Issue (i): Whether the appellants' foreign-currency transaction amounted to contravention of section 4(1) of the Foreign Exchange Regulation Act, 1947.
Analysis: The payment to the overseas supplier was made before RBI permission was obtained and was made for the appellants' benefit in discharge of their contractual liability. On the facts, the foreign remittance was treated as a payment on behalf of the appellants, and an implied agency could be inferred from the surrounding circumstances. The absence of prior RBI approval meant that the acquisition or transfer of foreign currency was not authorised under the statutory scheme.
Conclusion: The contravention under section 4(1) was established against the appellants.
Issue (ii): Whether the director was liable for penalty under section 23C(1) of the Foreign Exchange Regulation Act, 1947.
Analysis: The director was found to be in charge of and responsible for the company at the relevant time.

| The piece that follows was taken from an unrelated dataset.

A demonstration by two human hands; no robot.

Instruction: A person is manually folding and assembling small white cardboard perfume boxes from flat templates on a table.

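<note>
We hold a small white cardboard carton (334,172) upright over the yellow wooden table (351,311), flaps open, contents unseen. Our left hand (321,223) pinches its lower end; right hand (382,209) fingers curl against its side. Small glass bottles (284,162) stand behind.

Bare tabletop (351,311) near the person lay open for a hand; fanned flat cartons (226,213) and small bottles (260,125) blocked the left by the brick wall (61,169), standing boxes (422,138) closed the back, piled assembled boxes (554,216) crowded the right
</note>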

Once the company's contravention was made out, penalty could be imposed on the director on the basis of vicarious liability. The same transaction was also treated as capable of attracting separate violations under the regulatory scheme.
Conclusion: The director was liable for penalty under section 23C(1).
Final Conclusion: The impugned penalty order was upheld and the appeals failed.
Ratio Decidendi: A foreign remittance made for the benefit of an importer before obtaining the required RBI permission can amount to unauthorised acquisition or transfer of foreign currency, and a company director in charge of the company may be penalised on a vicarious-liability basis for the company's contravention.